Environmental advocates have criticized Sheehan’s newest edict as a way to weaken regulations with the kind of single-handed action that has been a hallmark of the Trump administration. Noah Greenwald of the environmental nonprofit Center for Biological Diversity told The Hill that he believes it will be harder to enforce requirements protecting habitats of endangered species because there will no longer be a record of permit recommendations.

The memo is the latest erosion of wildlife protections by the Trump administration.

The administration is also battling blanket safeguards when a species is declared threatened. Under the Endangered Species Act, once a species is listed as threatened, a series of protections automatically go into effect. Under a proposed new rule, specific protections would be decided on a case by case basis.

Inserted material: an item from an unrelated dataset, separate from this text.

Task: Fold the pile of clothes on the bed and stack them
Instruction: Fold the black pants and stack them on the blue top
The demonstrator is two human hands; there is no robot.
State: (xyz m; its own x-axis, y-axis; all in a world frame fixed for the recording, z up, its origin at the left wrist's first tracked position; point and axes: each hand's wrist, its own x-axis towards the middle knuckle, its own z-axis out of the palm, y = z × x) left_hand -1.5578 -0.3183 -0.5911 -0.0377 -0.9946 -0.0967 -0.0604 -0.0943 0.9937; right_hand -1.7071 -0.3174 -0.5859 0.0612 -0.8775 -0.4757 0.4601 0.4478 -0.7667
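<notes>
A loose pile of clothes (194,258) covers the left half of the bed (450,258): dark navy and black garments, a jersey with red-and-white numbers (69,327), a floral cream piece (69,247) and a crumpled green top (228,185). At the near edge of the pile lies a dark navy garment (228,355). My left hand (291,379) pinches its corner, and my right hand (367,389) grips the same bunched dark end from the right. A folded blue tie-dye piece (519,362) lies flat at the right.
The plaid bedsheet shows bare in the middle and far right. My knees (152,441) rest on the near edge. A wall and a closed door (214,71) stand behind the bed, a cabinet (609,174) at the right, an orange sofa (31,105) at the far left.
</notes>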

An endangered species is at risk of extinction, while a threatened species is likely to become endangered in the foreseeable future. Threatened species include such animals as manatees, sea otters, the Guadalupe fur seal, wood bison, the gray wolf, the grizzly, the polar bear and the northern spotted owl. There are more than 300 threatened animal and plant species in the U.S. More than 500 animal species are endangered in the U.S.

Last month, Interior Secretary Ryan Zinke tapped Susan Combs — a rancher and fierce opponent of the Endangered Species Act with strong ties to the oil industry — to serve as acting secretary for fish, wildlife and parks.